## INSTRUCTIONS TO FOLLOW
Please restate, word for word, the lines below that begin at the one with "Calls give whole" and end at the one with "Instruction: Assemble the". Leave out all other lines.

- Opening Delimiter -

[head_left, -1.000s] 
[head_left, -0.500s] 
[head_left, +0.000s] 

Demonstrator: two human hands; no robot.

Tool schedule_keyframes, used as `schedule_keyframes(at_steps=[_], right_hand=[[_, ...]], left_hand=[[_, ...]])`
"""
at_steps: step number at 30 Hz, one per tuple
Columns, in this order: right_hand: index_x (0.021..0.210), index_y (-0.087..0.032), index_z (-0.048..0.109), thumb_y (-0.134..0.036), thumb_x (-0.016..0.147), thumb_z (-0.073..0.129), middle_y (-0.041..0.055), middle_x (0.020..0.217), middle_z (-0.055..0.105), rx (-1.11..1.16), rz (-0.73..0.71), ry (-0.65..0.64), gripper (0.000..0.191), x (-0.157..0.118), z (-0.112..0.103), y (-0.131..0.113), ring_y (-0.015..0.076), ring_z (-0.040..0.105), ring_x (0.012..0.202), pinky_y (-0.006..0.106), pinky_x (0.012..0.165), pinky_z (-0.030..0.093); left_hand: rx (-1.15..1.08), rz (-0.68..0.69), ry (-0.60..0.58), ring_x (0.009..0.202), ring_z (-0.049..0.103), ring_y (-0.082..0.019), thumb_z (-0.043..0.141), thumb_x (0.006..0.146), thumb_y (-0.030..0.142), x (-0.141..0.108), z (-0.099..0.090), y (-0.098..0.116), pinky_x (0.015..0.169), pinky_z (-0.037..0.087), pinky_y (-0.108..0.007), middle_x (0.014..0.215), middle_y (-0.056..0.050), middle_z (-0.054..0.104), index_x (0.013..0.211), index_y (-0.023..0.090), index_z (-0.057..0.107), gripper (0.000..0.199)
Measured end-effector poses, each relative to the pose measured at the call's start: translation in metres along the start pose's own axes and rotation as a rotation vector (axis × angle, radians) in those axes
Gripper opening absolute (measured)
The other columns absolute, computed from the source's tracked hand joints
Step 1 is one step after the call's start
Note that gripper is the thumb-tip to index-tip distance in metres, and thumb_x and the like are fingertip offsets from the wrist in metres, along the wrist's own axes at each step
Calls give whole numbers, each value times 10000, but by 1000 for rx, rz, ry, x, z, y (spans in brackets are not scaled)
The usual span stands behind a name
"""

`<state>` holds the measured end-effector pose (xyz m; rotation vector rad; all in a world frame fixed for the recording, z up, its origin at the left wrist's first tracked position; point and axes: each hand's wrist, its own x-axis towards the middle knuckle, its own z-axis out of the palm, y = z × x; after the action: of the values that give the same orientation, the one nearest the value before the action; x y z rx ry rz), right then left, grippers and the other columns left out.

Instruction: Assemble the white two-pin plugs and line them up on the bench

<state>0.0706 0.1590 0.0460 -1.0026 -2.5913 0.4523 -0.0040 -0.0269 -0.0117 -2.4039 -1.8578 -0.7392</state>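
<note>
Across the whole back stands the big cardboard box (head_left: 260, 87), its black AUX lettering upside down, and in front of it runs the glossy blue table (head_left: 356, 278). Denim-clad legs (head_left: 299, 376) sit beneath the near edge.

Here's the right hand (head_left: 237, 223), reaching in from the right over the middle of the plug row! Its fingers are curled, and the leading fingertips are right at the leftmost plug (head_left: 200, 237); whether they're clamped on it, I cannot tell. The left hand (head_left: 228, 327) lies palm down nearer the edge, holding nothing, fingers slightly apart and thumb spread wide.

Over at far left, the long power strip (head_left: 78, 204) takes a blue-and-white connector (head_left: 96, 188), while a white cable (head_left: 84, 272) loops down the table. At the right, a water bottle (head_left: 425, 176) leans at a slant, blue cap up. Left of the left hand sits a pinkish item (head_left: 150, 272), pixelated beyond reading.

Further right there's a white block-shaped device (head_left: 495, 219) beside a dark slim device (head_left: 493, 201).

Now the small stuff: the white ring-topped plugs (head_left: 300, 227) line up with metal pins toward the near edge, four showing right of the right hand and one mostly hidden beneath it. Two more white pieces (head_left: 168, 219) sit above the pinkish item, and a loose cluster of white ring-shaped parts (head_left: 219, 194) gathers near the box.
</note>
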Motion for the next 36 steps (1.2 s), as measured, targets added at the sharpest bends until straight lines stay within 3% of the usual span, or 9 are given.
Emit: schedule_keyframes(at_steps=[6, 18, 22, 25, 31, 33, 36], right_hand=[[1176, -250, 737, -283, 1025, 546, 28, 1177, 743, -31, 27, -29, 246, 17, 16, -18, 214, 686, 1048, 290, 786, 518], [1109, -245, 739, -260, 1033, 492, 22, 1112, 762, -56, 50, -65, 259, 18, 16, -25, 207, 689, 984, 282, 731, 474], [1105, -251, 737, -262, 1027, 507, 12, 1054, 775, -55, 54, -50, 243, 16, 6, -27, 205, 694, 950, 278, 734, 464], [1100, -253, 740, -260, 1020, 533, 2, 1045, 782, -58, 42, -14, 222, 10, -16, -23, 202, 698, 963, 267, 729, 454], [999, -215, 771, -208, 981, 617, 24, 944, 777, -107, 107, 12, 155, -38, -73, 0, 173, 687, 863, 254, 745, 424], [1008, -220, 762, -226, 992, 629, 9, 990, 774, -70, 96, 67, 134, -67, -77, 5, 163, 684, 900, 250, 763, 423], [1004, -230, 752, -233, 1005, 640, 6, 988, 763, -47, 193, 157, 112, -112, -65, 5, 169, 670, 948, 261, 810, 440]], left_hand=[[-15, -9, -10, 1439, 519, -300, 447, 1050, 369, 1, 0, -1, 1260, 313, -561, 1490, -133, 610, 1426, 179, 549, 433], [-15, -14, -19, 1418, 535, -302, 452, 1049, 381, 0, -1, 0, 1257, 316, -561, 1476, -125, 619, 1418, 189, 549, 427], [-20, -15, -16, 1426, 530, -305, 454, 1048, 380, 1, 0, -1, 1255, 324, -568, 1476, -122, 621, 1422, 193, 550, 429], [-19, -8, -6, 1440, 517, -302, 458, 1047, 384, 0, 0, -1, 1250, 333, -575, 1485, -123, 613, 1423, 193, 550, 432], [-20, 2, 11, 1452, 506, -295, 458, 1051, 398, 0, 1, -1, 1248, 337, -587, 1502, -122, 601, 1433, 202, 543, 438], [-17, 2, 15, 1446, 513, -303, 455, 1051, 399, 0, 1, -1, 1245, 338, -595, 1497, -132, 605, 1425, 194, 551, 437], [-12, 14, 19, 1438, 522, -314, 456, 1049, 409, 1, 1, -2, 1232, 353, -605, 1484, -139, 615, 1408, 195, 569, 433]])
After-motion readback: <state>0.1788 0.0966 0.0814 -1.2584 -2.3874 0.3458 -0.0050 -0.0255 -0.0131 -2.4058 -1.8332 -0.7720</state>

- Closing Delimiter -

## FINAL ANSWER
Calls give whole numbers, each value times 10000, but by 1000 for rx, rz, ry, x, z, y (spans in brackets are not scaled)
The usual span stands behind a name
"""

`<state>` holds the measured end-effector pose (xyz m; rotation vector rad; all in a world frame fixed for the recording, z up, its origin at the left wrist's first tracked position; point and axes: each hand's wrist, its own x-axis towards the middle knuckle, its own z-axis out of the palm, y = z × x; after the action: of the values that give the same orientation, the one nearest the value before the action; x y z rx ry rz), right then left, grippers and the other columns left out.

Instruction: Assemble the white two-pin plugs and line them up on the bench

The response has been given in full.